### PROBLEM TO WORK ON
Copy the records below exactly, but leave out any picture they contain.
DATA RECORDS Block Start
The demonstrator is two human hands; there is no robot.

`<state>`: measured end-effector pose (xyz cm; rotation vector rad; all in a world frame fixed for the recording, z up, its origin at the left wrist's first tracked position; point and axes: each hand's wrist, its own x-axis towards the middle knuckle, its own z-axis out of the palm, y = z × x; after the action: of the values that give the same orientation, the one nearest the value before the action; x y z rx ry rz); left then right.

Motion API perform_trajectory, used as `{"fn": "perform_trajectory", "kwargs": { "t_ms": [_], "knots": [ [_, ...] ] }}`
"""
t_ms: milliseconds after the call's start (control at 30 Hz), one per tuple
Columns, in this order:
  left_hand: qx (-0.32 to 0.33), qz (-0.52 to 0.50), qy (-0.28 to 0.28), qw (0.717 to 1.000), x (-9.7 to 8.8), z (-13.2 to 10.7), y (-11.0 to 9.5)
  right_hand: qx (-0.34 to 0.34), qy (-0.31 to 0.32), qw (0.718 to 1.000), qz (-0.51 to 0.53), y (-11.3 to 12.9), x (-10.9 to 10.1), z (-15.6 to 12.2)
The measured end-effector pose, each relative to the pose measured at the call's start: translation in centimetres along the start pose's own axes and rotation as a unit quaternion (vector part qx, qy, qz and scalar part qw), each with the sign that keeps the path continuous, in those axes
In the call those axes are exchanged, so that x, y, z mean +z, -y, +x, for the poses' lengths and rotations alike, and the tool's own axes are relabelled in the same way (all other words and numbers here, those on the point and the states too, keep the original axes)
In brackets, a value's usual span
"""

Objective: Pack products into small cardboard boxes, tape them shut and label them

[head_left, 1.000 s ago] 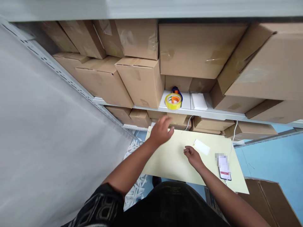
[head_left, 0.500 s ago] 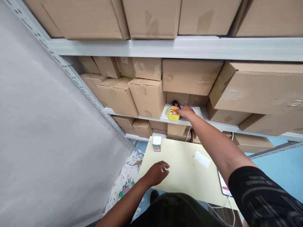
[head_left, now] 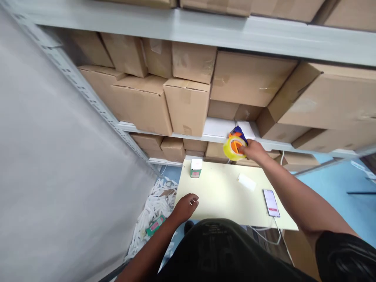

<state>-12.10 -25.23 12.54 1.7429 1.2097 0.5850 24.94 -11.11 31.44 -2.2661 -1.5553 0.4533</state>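
Observation:
My right hand [head_left: 255, 150] is closed on a tape dispenser [head_left: 234, 145] with a yellow roll, an orange core and a blue handle. It holds the dispenser in the air just in front of the shelf edge [head_left: 217, 137], above the far side of the pale yellow table [head_left: 223, 196]. My left hand [head_left: 185, 205] rests at the table's near left edge with its fingers curled, and nothing shows in it. A small white and green box [head_left: 196, 168] stands at the table's far left corner. A white slip [head_left: 246, 182] lies near the middle.
A phone [head_left: 270, 202] on a cable lies at the table's right. Cardboard boxes [head_left: 188, 103] fill the metal shelves behind. White paper scraps [head_left: 152, 211] litter the blue floor at the left, beside a grey wall [head_left: 53, 176].
My right hand has taken the tape dispenser off the shelf and drawn it forward and to the right. My left hand has slid back toward the table's near left edge.

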Motion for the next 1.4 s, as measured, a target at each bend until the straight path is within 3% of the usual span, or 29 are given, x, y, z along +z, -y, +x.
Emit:
{"fn": "perform_trajectory", "kwargs": {
  "t_ms": [133,233,333,433,567,700,833,967,1133,1400],
  "knots": [
    [0.014,0.014,0.055,0.998,0.8,1.9,-0.4,0.063,0.039,0.997,-0.034,-9.2,5.4,-9.3],
    [0.008,0.030,0.090,0.995,2.4,2.8,-0.7,0.098,0.103,0.987,-0.078,-14.6,10.6,-13.9],
    [-0.003,0.046,0.104,0.993,4.4,3.1,-1.1,0.106,0.133,0.982,-0.085,-18.5,14.4,-14.8],
    [-0.021,0.060,0.103,0.993,6.6,2.6,-2.1,0.101,0.162,0.978,-0.085,-21.4,16.7,-13.4],
    [-0.069,0.078,0.090,0.991,9.6,1.3,-3.8,0.081,0.206,0.972,-0.080,-23.9,18.1,-11.0],
    [-0.109,0.071,0.048,0.990,12.8,-0.7,-5.4,0.032,0.246,0.966,-0.078,-25.7,17.3,-10.3],
    [-0.147,0.065,-0.012,0.987,15.6,-3.0,-6.6,-0.054,0.186,0.978,-0.077,-27.7,15.4,-10.1],
    [-0.177,0.051,-0.084,0.979,17.3,-5.3,-7.3,-0.150,0.179,0.972,-0.031,-27.5,14.4,-8.7],
    [-0.204,0.038,-0.169,0.963,18.0,-8.7,-7.8,-0.195,0.198,0.959,0.048,-22.7,14.6,-7.9],
    [-0.244,0.024,-0.258,0.934,19.0,-16.8,-8.6,-0.230,0.284,0.926,0.088,-16.3,16.8,-11.4]
  ]
}}
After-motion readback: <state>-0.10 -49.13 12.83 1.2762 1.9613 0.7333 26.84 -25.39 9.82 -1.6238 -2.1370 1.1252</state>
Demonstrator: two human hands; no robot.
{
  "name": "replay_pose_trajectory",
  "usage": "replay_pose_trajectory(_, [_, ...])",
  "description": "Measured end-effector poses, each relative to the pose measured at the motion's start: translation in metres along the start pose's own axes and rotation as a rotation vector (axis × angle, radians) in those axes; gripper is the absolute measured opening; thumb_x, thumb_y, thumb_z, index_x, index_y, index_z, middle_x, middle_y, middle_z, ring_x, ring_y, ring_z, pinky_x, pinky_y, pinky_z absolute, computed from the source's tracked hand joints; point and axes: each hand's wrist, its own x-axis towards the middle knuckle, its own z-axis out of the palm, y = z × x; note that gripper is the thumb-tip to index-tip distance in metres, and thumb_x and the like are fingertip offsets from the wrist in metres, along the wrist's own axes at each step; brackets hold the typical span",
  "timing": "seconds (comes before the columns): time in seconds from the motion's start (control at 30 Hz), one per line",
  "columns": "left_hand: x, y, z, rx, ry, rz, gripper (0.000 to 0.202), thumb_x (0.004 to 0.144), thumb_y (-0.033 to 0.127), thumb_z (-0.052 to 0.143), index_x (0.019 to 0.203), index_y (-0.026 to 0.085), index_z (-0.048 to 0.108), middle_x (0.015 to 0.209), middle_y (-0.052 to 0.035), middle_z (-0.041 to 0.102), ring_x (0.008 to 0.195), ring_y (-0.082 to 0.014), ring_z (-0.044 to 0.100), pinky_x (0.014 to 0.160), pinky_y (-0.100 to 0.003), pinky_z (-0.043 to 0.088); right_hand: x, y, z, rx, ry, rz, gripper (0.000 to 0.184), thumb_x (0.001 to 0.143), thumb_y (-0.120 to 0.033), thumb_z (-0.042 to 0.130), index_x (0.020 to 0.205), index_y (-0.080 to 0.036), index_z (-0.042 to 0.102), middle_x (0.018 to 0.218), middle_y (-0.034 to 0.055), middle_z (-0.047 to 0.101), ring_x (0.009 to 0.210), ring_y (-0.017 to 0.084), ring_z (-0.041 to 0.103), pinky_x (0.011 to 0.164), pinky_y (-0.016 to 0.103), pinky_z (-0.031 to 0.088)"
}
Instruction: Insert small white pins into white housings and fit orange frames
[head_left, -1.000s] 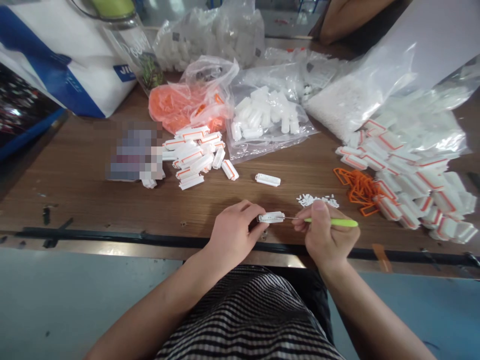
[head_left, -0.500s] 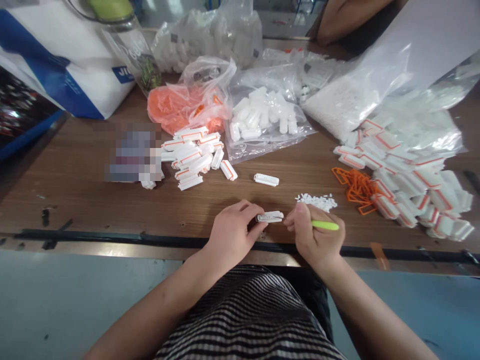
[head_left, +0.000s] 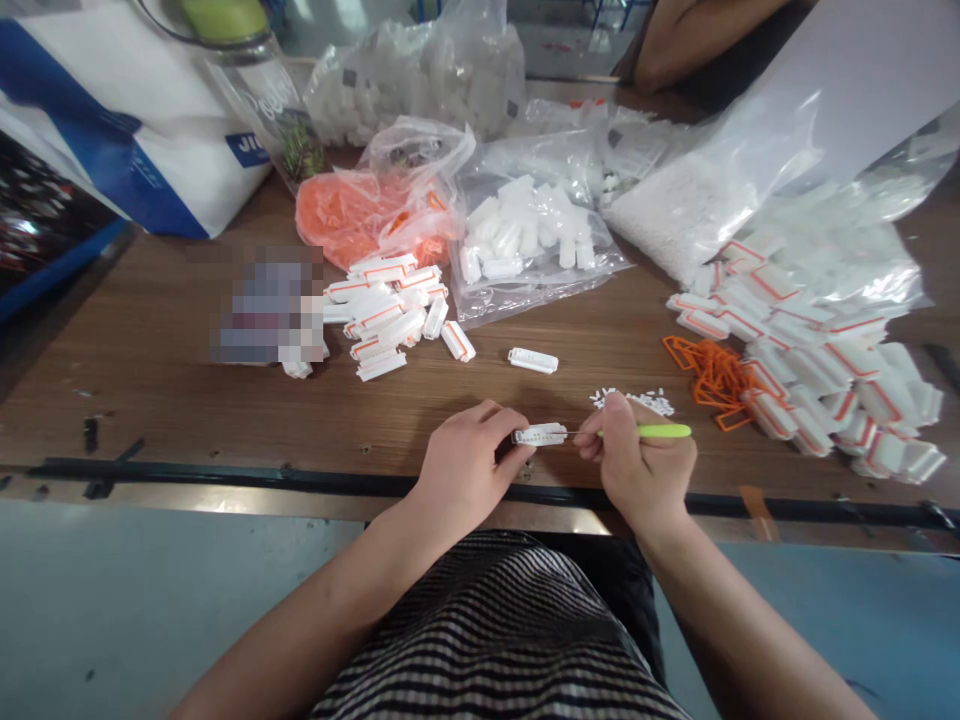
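Note:
My left hand (head_left: 469, 465) pinches a small white plastic connector (head_left: 538, 435) near the front edge of the wooden table (head_left: 150, 370). My right hand (head_left: 637, 462) is closed round a thin tool with a lime-green handle (head_left: 664, 431); its metal tip points left and reaches the right end of the connector. A little heap of tiny white bits (head_left: 645, 401) lies just behind my right hand. One more white connector (head_left: 532, 360) lies alone on the wood behind my hands.
A pile of white-and-orange connectors (head_left: 390, 310) lies at centre left and a larger pile (head_left: 817, 360) at right beside loose orange clips (head_left: 712, 375). Plastic bags of white parts (head_left: 525, 235) and orange parts (head_left: 360, 210) stand behind. Another person's arm (head_left: 690, 30) rests at the far edge.
My right hand drew left toward the connector, then slid back a little to the right with the tool. My left hand and the connector stayed put.

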Motion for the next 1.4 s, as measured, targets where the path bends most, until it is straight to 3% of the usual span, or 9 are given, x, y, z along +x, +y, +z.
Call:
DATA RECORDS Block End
### RESPONSE FOR THIS EXERCISE
The demonstrator is two human hands; there is no robot.

`<state>`: measured end-effector pose (xyz cm; rotation vector rad; all in a world frame fixed for the recording, z up, its origin at the left wrist's first tracked position; point and axes: each hand's wrist, its own x-axis towards the middle knuckle, its own z-axis out of the palm, y = z × x; after the action: of the values that give the same orientation, the one nearest the value before the action; x y z rx ry rz); left then right.

Motion API perform_trajectory, used as `{"fn": "perform_trajectory", "kwargs": { "t_ms": [_], "knots": [ [_, ...] ] }}`
"""
t_ms: milliseconds after the call's start (control at 30 Hz), one per tuple
Columns, in this order:
  left_hand: qx (-0.32 to 0.33), qz (-0.52 to 0.50), qy (-0.28 to 0.28), qw (0.717 to 1.000), x (-9.7 to 8.8), z (-13.2 to 10.7), y (-11.0 to 9.5)
  right_hand: qx (-0.34 to 0.34), qy (-0.31 to 0.32), qw (0.718 to 1.000), qz (-0.51 to 0.53), y (-11.3 to 12.9), x (-10.9 to 10.1), z (-15.6 to 12.2)
The measured end-effector pose, each relative to the pose measured at the call's start: translation in centimetres along the start pose's own axes and rotation as a unit quaternion (vector part qx, qy, qz and scalar part qw), each with the sign that keeps the path continuous, in those axes
In the call those axes are exchanged, so that x, y, z mean +z, -y, +x, for the poses' lengths and rotations alike, and the tool's own axes are relabelled in the same way (all other words and numbers here, those on the point and the states too, keep the original axes)
In brackets, a value's usual span
"""

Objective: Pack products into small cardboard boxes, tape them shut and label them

[head_left, 1.000 s ago] 
[head_left, 0.500 s ago] 
[head_left, now] 

<state>-12.10 -25.23 12.54 1.7429 1.2097 0.5850 24.94 -11.11 31.44 -2.2661 -1.5553 0.4533</state>
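Observation:
My right hand [head_left: 255, 150] is closed on a tape dispenser [head_left: 234, 145] with a yellow roll, an orange core and a blue handle. It holds the dispenser in the air just in front of the shelf edge [head_left: 217, 137], above the far side of the pale yellow table [head_left: 223, 196]. My left hand [head_left: 185, 205] rests at the table's near left edge with its fingers curled, and nothing shows in it. A small white and green box [head_left: 196, 168] stands at the table's far left corner. A white slip [head_left: 246, 182] lies near the middle.
A phone [head_left: 270, 202] on a cable lies at the table's right. Cardboard boxes [head_left: 188, 103] fill the metal shelves behind. White paper scraps [head_left: 152, 211] litter the blue floor at the left, beside a grey wall [head_left: 53, 176].
My right hand has taken the tape dispenser off the shelf and drawn it forward and to the right. My left hand has slid back toward the table's near left edge.
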
Motion for the next 1.4 s, as measured, a target at each bend until the straight path is within 3% of the usual span, or 29 are given, x, y, z along +z, -y, +x.
Emit:
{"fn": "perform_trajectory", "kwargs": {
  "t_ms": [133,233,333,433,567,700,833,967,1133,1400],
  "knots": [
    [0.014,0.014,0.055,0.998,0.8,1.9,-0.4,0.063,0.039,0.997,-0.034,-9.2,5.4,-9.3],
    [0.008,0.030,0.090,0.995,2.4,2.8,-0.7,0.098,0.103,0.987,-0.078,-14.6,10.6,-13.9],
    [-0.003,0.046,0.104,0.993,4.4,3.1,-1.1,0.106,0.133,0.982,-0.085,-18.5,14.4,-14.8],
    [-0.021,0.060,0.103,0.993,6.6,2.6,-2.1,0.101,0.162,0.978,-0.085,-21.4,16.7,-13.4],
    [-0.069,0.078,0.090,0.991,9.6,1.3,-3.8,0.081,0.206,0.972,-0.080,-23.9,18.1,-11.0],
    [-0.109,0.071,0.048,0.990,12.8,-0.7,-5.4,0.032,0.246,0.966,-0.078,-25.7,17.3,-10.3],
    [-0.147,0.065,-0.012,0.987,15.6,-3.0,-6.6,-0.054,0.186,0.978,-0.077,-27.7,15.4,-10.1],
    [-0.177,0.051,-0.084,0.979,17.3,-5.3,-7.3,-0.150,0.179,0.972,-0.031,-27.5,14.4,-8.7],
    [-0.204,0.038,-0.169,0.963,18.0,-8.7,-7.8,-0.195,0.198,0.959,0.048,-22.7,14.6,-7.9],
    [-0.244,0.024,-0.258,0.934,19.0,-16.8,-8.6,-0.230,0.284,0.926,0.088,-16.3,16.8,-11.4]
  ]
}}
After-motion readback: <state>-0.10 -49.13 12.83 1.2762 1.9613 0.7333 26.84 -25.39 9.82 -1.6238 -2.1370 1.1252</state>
Demonstrator: two human hands; no robot.
{
  "name": "replay_pose_trajectory",
  "usage": "replay_pose_trajectory(_, [_, ...])",
  "description": "Measured end-effector poses, each relative to the pose measured at the motion's start: translation in metres along the start pose's own axes and rotation as a rotation vector (axis × angle, radians) in those axes; gripper is the absolute measured opening; thumb_x, thumb_y, thumb_z, index_x, index_y, index_z, middle_x, middle_y, middle_z, ring_x, ring_y, ring_z, pinky_x, pinky_y, pinky_z absolute, computed from the source's tracked hand joints; point and axes: each hand's wrist, its own x-axis towards the middle knuckle, its own z-axis out of the palm, y = z × x; note that gripper is the thumb-tip to index-tip distance in metres, and thumb_x and the like are fingertip offsets from the wrist in metres, along the wrist's own axes at each step; brackets hold the typical span",
  "timing": "seconds (comes before the columns): time in seconds from the motion's start (control at 30 Hz), one per line",
  "columns": "left_hand: x, y, z, rx, ry, rz, gripper (0.000 to 0.202), thumb_x (0.004 to 0.144), thumb_y (-0.033 to 0.127), thumb_z (-0.052 to 0.143), index_x (0.019 to 0.203), index_y (-0.026 to 0.085), index_z (-0.048 to 0.108), middle_x (0.015 to 0.209), middle_y (-0.052 to 0.035), middle_z (-0.041 to 0.102), ring_x (0.008 to 0.195), ring_y (-0.082 to 0.014), ring_z (-0.044 to 0.100), pinky_x (0.014 to 0.160), pinky_y (-0.100 to 0.003), pinky_z (-0.043 to 0.088); right_hand: x, y, z, rx, ry, rz, gripper (0.000 to 0.184), thumb_x (0.001 to 0.143), thumb_y (-0.120 to 0.033), thumb_z (-0.042 to 0.130), index_x (0.020 to 0.205), index_y (-0.080 to 0.036), index_z (-0.042 to 0.102), middle_x (0.018 to 0.218), middle_y (-0.034 to 0.055), middle_z (-0.047 to 0.101), ring_x (0.009 to 0.210), ring_y (-0.017 to 0.084), ring_z (-0.041 to 0.103), pinky_x (0.011 to 0.164), pinky_y (-0.016 to 0.103), pinky_z (-0.031 to 0.088)"
}
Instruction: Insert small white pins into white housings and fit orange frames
[head_left, -1.000s] 
[head_left, -0.500s] 
[head_left, +0.000s] 
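Note:
My left hand (head_left: 469, 465) pinches a small white plastic connector (head_left: 538, 435) near the front edge of the wooden table (head_left: 150, 370). My right hand (head_left: 637, 462) is closed round a thin tool with a lime-green handle (head_left: 664, 431); its metal tip points left and reaches the right end of the connector. A little heap of tiny white bits (head_left: 645, 401) lies just behind my right hand. One more white connector (head_left: 532, 360) lies alone on the wood behind my hands.
A pile of white-and-orange connectors (head_left: 390, 310) lies at centre left and a larger pile (head_left: 817, 360) at right beside loose orange clips (head_left: 712, 375). Plastic bags of white parts (head_left: 525, 235) and orange parts (head_left: 360, 210) stand behind. Another person's arm (head_left: 690, 30) rests at the far edge.
My right hand drew left toward the connector, then slid back a little to the right with the tool. My left hand and the connector stayed put.
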
Motion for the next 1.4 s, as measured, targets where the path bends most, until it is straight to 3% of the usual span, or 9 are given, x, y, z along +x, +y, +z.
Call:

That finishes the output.